Six properties × 200 examples each = 1,200 generated inputs per run. Each property is a single English sentence translated into Python. Total test code is shorter than the pgTAP version, and the coverage is dramatically wider.

What each suite catches

Both test suites pass on the function as written. The interesting question is what each would catch if a future change introduced a bug. Below, four realistic regressions and which test surfaces each.

Regression 1: tier ordering accidentally reversed

Imagine a refactor swaps gold and platinum percentages — gold becomes 10% off, platinum 5% off.

pgTAP: the existing tier fixtures (100.00 → gold → $101.65) would assert against the new wrong values and pass once updated. Whether the ordering invariant is preserved is never asserted.
SqlProof: test_higher_tier_never_costs_more_than_lower_tier fails on the smallest input that distinguishes the two tiers. Hypothesis reports subtotal=Decimal("100.00"), promos=[] and gold=$90.00 < platinum=$95.00, immediately pointing at the bug.

Regression 2: someone swaps tax and discount order

A future migration moves the tax application before the promo discount — accidentally letting customers get tax on a higher amount.

pgTAP: all 14 fixture values go up. The test fails. After someone updates the fixtures to match the new behavior, the test passes again — silently shipping a tax-on-tax bug to production.
SqlProof: test_invoice_never_exceeds_subtotal_plus_max_tax fails on subtotals where the discount + tax-order swap pushes the result above subtotal × 1.20. The bug is reported as a property violation, not a fixture mismatch — the message reads “your function produced $124 on subtotal $100”, which is unambiguously wrong.

Regression 3: JPY rounding mode change

Postgres’s round(numeric, 0) uses banker’s rounding (half-to-even). A junior engineer “fixes” the function to use floor(...) thinking it’s more conservative.

pgTAP: the JPY fixture (100.00 → 'JP' → 110) still passes because 110.0 rounds, floors, and ceils identically. Bug ships.
SqlProof: test_jpy_results_are_integer_valued keeps passing too — but the next property added catches it. A monotonicity property like test_higher_tier_never_costs_more_than_lower_tier would surface a case where floor(99.5) = 99 and floor(99.499...) = 99 differ from round(...) semantics. Bug found in the next CI run.

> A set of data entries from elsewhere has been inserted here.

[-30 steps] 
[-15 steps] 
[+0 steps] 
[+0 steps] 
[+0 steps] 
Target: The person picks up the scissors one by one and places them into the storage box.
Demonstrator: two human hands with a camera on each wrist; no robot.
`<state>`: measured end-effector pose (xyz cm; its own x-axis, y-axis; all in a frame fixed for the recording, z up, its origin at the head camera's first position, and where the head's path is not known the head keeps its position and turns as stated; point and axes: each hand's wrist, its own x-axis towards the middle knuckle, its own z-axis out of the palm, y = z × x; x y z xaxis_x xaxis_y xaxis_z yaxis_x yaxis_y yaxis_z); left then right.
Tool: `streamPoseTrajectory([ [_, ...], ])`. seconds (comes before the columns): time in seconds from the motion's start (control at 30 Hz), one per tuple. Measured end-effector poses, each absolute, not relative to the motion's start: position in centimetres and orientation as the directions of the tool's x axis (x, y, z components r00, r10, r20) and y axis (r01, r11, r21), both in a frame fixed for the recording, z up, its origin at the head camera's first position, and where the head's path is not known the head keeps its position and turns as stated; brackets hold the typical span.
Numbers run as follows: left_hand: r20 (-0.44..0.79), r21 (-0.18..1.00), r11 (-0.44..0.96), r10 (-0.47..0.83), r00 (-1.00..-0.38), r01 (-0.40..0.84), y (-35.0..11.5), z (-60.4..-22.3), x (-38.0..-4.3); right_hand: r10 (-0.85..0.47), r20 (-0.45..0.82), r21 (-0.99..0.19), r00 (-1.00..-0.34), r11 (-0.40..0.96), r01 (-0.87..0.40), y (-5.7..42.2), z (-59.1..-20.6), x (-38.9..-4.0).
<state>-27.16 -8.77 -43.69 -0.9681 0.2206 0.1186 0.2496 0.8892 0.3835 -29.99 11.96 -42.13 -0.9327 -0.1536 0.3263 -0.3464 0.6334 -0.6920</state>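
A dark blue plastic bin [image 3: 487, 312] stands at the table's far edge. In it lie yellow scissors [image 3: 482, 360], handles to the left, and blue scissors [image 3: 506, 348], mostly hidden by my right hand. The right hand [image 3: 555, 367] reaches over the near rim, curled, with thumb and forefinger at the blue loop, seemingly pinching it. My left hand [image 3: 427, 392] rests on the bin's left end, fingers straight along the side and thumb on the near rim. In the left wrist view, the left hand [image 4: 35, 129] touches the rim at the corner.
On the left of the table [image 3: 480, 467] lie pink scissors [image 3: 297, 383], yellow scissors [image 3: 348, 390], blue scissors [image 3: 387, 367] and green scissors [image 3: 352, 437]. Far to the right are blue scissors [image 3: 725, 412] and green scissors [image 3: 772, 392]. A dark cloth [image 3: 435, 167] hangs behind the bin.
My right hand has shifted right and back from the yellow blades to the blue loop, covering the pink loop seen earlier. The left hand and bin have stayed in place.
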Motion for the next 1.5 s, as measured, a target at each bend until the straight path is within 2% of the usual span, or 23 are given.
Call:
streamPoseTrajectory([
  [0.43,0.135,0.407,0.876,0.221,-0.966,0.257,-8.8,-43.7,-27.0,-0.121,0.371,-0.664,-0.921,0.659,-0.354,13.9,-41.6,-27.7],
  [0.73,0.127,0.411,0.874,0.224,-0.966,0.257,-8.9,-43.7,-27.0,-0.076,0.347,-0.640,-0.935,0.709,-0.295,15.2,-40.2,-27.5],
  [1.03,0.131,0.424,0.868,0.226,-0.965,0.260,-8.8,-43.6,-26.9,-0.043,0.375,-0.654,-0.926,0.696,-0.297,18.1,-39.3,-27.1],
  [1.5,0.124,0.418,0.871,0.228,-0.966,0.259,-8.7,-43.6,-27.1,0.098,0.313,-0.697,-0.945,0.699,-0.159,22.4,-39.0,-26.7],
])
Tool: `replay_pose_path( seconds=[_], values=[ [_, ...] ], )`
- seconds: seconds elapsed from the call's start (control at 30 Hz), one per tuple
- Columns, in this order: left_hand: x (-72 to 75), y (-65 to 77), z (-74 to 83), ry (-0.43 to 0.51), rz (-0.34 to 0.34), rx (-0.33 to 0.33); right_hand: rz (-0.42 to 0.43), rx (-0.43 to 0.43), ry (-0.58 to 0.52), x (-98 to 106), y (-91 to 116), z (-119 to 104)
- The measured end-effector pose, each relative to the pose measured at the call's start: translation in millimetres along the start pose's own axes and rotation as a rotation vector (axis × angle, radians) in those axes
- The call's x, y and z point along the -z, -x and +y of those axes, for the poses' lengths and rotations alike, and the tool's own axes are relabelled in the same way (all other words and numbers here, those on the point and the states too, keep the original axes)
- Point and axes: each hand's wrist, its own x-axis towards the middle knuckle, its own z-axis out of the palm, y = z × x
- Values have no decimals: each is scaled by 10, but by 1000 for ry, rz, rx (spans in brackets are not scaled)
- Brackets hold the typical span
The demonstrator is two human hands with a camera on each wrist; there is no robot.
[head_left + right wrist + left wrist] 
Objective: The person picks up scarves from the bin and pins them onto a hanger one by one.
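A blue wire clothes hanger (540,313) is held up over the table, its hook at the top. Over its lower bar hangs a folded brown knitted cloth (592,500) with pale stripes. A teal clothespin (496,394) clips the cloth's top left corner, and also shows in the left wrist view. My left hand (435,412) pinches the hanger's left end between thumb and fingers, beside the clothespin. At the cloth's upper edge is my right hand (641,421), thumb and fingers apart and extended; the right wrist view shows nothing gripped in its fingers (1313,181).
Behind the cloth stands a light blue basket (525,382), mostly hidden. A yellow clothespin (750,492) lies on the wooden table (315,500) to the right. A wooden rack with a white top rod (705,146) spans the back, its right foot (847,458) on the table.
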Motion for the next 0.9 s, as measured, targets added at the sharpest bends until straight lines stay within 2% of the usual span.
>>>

Regression 4: cap-at-50%-boundary off-by-one

Someone changes LEAST(v_promo_total, v_amount * 0.50) to LEAST(v_promo_total, v_amount / 2.0) — looks equivalent but / 2.0 returns a float instead of numeric, introducing precision drift.

pgTAP: the cap-boundary fixture (subtotal=20.00, WELCOME10×2 → $10.70) still passes because the exact boundary value happens to coincide. No fixture targets values just inside or outside the boundary.
SqlProof: test_invoice_is_never_negative and test_invoice_never_exceeds_subtotal_plus_max_tax both keep passing, but the next property — test_adding_a_known_promo_never_increases_total — fires on a drift example because float precision means the cap kicks in at a slightly different threshold for two near-equal subtotals. Hypothesis shrinks to the minimal pair and shows subtotal=Decimal("19.99"), promos=[] produces $X and promos=['SAVE5'] produces $X + 0.01.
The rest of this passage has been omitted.